Jak tysiące innych, jestem Twoim fanem już od dawna. Wszystko zaczęło się w księgarni B&N w 2003 roku, wraz z "Amerykańskimi Bogami" ruszyła lawina. W każdym razie byłem ciekaw, czy zamierzasz kiedykolwiek wrócić do pisania literatury dla dorosłych? Jestem fanem Twoich książek dla młodzieży, ale dorosłe powieści są o wiele bardziej fantasyczne.

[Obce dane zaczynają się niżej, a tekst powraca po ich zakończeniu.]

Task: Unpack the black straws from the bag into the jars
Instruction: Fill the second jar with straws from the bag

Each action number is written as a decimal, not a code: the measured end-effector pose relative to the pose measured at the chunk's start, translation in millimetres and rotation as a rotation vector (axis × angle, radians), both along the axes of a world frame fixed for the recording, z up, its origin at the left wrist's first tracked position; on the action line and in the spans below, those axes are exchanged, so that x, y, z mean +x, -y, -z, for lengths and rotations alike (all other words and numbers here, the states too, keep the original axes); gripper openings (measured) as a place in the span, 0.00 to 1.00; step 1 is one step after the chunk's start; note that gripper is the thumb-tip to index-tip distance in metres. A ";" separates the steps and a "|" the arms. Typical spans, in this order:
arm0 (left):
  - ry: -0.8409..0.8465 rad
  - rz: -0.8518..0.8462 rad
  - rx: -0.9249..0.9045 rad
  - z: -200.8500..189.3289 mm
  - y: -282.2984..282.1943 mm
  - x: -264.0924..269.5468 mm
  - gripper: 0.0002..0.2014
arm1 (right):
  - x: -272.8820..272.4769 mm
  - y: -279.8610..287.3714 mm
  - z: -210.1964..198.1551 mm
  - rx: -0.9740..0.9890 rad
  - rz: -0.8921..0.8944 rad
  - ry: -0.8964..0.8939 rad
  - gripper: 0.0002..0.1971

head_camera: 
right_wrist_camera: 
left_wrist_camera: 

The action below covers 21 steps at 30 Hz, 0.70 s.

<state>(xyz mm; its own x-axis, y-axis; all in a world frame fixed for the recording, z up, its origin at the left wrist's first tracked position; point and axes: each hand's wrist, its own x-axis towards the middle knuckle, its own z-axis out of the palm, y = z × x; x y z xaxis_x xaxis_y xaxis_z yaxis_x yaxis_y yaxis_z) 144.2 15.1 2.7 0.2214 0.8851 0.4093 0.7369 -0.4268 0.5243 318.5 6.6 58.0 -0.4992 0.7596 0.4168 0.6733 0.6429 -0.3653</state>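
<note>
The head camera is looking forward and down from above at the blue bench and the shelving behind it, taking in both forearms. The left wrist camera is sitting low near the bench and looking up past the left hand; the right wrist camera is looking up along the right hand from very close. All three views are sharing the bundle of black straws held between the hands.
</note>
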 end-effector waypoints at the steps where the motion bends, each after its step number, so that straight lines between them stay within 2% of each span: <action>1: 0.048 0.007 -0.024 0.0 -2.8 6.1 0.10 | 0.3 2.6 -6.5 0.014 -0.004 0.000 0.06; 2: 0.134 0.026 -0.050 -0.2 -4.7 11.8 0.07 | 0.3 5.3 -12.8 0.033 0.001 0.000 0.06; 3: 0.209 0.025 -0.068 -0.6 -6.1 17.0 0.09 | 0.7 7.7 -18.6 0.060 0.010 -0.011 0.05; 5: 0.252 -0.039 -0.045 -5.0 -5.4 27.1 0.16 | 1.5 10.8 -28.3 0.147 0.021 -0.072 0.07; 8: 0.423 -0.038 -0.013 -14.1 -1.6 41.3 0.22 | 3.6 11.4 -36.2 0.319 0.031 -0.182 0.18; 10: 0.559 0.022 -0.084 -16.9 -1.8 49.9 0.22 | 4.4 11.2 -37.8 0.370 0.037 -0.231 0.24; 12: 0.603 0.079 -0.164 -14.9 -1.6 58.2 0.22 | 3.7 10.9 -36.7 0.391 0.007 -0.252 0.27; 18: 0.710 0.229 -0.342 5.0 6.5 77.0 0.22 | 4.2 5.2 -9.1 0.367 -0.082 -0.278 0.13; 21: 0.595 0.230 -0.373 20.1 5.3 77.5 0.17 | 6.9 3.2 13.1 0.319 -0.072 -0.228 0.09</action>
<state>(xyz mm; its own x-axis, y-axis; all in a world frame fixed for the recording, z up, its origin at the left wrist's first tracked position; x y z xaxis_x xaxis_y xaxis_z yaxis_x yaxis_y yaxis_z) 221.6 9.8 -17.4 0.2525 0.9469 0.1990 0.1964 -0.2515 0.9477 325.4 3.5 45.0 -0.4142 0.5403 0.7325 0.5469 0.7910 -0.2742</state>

Znajdź też dla siebie miejsce w świecie komiksów i zatrzymaj się tam, proszę, brakuje mi tego.

Najlepszego,
Jacob Kohl


Dopóki żyję i piszę, będę się imał najróżniejszych zajęć i tworzył wszystko od literatury dziecięcej do powieści dla dorosłych i od książek z obrazkami poprzez wielkie dzieła z dziedziny literatury faktu, telewizję, radio, opowiadania, aż po filmy. Czasami będę chwytał się rzeczy, które wpadna mi po drodze. Czyli owszem, będzie więcej dorosłych powieści. I więcej komisków. Ale nigdzie się nie zatrzymam na zawsze.

...i właśnie pojawił się Stephin Merritt. Nie pojawił się za to jego bagaż. Ani buzuki, które przechodzi właśnie odprawę. Moge mu zapewnić piżamę i szczoteczkę do zębów, ale nie posiadam zapasowego buzuki.